## TASK STATEMENT
The lines to repeat are those below from the one containing "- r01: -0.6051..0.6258" down to the one containing "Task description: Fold", both included; reproduce them exactly and nothing else.

## DATA SECTION

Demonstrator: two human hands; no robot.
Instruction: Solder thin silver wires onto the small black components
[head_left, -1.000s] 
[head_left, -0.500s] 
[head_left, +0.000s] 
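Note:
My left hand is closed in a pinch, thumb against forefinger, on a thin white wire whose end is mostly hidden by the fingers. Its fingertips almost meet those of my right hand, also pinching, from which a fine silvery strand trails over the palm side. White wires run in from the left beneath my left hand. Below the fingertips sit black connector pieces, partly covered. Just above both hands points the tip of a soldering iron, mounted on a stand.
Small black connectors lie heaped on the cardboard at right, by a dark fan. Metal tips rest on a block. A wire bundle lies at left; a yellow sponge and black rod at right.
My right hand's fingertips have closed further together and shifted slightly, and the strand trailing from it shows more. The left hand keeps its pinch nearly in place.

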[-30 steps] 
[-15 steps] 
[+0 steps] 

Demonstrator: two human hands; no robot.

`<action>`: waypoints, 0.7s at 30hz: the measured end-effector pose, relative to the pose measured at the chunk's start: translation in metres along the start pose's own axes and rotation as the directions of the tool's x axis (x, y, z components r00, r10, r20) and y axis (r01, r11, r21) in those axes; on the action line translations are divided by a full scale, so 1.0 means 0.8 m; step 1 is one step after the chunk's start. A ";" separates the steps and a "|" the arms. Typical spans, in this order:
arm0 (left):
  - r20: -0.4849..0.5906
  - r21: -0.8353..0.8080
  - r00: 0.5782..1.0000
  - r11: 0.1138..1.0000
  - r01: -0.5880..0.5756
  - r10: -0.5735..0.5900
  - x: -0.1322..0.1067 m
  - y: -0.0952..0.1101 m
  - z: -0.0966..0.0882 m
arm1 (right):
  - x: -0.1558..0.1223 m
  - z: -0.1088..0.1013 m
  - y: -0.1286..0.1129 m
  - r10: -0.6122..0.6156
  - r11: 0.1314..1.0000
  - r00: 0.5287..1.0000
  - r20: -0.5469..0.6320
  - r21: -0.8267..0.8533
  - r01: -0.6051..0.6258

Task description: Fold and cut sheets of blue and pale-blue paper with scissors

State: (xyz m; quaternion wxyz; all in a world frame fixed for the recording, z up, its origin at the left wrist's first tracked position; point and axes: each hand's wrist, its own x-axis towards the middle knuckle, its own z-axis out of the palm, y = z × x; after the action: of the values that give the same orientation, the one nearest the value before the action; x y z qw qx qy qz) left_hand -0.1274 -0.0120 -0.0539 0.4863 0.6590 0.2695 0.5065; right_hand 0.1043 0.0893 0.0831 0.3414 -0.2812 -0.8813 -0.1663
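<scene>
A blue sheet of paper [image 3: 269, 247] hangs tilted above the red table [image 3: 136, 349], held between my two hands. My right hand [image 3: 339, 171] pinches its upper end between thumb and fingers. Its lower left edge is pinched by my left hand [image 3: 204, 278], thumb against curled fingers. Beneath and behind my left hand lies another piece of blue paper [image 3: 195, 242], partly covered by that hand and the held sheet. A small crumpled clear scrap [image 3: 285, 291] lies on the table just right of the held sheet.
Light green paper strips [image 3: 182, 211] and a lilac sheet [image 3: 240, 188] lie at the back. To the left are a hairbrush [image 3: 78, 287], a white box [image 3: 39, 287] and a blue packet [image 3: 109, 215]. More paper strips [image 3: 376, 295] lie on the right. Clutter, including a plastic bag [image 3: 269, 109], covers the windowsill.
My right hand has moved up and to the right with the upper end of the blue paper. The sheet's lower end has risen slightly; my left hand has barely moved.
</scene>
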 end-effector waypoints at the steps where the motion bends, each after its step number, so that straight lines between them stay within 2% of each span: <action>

## SOLVED PROBLEM
  - r01: -0.6051..0.6258

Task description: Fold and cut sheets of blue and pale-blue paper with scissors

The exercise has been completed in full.